Task objective
Using the records below, quote only the span that opens with the line containing "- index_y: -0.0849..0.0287" and closes with the line containing "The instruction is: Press", exactly and inclusively.

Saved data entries
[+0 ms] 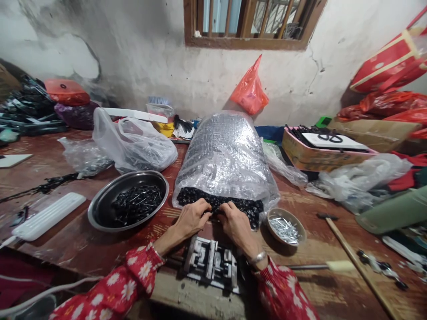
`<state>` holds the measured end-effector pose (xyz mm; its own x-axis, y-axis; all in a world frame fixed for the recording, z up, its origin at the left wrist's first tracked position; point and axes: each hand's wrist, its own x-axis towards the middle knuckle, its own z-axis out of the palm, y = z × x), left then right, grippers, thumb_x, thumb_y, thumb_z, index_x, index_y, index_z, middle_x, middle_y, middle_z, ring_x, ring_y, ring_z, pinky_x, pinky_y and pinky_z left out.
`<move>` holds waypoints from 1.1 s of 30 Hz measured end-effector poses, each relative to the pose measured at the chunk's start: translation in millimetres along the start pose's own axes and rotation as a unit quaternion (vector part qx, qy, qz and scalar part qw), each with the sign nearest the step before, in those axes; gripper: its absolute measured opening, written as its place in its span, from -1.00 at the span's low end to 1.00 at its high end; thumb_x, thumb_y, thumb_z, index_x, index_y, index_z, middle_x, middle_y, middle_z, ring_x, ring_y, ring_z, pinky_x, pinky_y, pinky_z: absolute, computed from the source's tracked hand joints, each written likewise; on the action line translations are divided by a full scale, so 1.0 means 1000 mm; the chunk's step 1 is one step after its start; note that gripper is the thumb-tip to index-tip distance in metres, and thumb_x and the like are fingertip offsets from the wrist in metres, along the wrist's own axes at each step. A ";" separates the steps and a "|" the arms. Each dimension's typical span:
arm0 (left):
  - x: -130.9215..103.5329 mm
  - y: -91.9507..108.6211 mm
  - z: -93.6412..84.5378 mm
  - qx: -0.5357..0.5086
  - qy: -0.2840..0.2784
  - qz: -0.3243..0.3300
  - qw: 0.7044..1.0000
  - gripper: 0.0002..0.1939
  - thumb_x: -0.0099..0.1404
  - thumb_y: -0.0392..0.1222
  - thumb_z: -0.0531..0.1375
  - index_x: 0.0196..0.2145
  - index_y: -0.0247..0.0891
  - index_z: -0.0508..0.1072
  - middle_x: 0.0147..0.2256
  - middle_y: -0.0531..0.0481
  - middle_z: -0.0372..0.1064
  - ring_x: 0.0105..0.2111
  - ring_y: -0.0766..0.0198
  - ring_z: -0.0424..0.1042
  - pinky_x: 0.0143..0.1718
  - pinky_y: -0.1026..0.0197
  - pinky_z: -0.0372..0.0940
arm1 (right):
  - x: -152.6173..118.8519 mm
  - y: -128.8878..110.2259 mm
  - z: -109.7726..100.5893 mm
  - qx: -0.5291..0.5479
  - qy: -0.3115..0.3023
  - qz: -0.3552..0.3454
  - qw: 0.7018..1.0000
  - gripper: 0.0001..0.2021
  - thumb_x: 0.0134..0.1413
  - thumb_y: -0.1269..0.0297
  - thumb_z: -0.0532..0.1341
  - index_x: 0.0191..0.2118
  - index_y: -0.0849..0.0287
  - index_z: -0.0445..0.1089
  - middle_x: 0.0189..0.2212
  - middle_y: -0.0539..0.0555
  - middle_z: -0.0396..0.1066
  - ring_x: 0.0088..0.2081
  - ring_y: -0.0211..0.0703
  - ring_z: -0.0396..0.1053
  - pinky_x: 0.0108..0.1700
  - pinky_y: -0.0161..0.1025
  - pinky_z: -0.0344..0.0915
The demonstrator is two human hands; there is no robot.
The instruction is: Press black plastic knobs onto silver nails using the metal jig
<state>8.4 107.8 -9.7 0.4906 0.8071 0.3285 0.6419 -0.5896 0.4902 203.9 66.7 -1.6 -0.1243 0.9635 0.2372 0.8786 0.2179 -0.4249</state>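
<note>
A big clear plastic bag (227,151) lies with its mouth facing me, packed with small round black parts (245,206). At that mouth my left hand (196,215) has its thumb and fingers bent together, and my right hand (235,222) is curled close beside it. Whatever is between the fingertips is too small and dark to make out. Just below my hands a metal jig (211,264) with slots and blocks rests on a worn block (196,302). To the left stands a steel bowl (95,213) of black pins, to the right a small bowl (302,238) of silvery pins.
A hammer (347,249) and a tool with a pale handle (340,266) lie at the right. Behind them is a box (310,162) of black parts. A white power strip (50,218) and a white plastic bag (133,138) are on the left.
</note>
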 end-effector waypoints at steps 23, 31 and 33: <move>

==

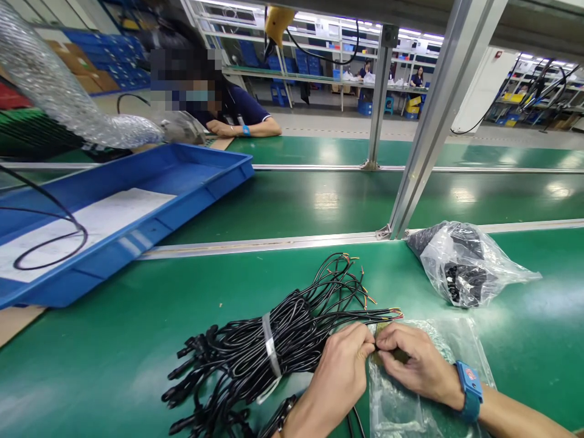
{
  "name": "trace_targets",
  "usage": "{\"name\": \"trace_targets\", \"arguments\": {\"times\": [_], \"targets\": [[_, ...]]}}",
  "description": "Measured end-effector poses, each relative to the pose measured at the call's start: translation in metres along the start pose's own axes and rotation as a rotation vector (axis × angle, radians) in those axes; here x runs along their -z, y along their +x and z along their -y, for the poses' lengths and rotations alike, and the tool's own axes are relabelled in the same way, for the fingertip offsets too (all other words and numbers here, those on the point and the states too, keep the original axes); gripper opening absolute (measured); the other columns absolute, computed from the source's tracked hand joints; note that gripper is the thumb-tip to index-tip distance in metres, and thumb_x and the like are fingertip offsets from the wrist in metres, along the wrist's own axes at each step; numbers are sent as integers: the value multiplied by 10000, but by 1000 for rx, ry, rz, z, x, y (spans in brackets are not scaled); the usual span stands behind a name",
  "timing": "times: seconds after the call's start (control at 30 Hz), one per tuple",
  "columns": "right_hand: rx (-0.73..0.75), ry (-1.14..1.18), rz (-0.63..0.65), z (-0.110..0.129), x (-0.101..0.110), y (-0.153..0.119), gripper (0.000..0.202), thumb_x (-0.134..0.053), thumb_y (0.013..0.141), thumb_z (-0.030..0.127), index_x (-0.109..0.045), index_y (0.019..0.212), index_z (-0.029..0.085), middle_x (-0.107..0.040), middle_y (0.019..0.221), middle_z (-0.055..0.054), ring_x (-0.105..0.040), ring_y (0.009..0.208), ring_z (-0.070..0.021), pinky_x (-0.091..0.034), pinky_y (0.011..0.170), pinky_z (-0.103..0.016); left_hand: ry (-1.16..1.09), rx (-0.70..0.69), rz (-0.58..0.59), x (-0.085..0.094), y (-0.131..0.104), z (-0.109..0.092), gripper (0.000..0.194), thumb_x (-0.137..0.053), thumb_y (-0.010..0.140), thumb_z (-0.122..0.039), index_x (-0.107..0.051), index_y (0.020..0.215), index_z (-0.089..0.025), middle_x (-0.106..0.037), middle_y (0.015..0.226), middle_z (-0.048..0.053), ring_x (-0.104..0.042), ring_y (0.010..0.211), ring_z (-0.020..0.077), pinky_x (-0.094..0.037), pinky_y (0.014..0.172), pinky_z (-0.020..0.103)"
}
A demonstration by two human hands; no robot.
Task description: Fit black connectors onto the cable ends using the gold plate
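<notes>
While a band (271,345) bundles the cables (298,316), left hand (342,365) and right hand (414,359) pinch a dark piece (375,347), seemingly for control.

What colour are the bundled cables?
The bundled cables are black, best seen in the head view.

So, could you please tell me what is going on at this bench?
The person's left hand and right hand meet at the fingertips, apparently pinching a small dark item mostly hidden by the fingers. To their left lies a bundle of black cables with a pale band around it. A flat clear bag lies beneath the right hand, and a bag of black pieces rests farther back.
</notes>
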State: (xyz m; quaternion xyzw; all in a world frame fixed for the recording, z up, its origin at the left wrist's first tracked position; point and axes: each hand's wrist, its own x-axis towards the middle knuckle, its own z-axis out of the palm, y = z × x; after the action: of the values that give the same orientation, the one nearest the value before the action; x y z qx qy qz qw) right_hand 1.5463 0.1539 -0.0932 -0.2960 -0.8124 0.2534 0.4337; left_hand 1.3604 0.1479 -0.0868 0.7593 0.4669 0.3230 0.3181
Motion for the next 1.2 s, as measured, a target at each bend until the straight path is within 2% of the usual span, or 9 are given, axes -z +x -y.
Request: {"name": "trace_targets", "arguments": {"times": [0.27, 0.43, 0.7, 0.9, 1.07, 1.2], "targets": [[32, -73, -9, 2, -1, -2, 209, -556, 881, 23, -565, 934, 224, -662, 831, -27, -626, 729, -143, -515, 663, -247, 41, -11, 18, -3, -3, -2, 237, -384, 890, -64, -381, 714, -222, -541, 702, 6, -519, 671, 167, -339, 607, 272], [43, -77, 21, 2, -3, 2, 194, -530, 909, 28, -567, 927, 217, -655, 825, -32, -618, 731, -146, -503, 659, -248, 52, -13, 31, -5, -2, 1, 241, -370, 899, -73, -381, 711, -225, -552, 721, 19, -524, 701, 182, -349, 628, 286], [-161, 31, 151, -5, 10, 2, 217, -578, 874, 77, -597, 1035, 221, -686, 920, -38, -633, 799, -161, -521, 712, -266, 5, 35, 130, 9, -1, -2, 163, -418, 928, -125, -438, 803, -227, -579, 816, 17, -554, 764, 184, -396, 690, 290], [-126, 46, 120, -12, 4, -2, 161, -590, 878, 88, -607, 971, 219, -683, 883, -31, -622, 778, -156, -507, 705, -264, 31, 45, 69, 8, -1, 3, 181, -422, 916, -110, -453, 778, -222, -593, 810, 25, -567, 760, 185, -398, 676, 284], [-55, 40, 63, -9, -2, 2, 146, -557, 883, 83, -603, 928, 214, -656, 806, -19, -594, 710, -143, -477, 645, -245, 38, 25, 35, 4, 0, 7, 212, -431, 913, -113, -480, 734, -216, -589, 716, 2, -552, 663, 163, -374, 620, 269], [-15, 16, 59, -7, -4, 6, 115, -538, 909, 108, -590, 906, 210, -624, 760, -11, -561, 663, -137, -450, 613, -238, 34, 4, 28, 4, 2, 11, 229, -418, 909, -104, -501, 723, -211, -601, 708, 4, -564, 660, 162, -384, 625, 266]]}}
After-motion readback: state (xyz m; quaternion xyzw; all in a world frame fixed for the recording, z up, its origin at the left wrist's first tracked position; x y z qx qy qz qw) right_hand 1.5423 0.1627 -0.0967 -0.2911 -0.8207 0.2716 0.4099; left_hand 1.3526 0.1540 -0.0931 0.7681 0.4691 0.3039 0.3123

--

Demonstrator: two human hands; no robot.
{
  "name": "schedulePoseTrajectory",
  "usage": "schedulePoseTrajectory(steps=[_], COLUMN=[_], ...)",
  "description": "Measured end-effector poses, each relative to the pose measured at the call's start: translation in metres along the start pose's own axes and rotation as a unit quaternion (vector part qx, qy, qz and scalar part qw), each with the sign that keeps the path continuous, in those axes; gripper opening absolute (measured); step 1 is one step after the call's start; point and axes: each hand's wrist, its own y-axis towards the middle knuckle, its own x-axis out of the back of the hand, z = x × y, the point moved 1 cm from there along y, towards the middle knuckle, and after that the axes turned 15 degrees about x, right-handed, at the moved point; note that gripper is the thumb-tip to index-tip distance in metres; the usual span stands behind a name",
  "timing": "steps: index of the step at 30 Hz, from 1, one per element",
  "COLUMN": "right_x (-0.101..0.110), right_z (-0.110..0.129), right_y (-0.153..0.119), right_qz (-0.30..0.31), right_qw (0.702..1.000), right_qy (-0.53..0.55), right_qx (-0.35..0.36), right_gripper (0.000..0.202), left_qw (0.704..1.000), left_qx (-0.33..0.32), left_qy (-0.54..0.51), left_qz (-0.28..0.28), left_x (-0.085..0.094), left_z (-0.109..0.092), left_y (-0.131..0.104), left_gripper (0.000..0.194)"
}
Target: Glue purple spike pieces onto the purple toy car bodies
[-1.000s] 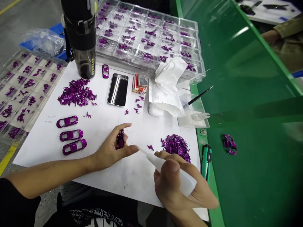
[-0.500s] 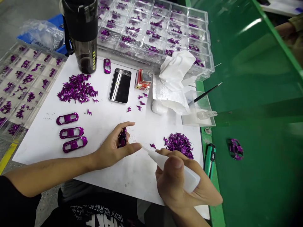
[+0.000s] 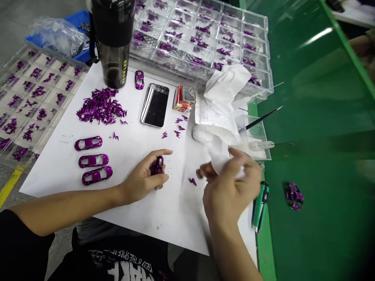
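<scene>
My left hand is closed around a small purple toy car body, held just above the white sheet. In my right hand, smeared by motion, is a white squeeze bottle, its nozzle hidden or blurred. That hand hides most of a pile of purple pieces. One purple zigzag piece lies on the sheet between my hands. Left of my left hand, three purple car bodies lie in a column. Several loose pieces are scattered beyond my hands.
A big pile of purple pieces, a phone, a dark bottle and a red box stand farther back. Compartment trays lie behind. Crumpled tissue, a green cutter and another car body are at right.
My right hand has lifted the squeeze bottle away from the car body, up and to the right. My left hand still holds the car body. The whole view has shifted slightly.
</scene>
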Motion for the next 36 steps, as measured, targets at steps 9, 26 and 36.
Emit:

Final answer
  - index_y: -0.0849..0.0287
  - index_z: -0.0445..0.1089
  - middle_x: 0.0189..0.2212
  - middle_y: -0.0539..0.0555
  - middle_z: -0.0396..0.1066
  - ring_x: 0.0088..0.2081
  - ring_y: -0.0211..0.0703
  - ring_z: -0.0396..0.1053
  - pinky_x: 0.0108..0.1700
  - pinky_y: -0.0161..0.1025
  - pinky_z: -0.0344..0.0915
The demonstrator is two human hands; there is no robot.
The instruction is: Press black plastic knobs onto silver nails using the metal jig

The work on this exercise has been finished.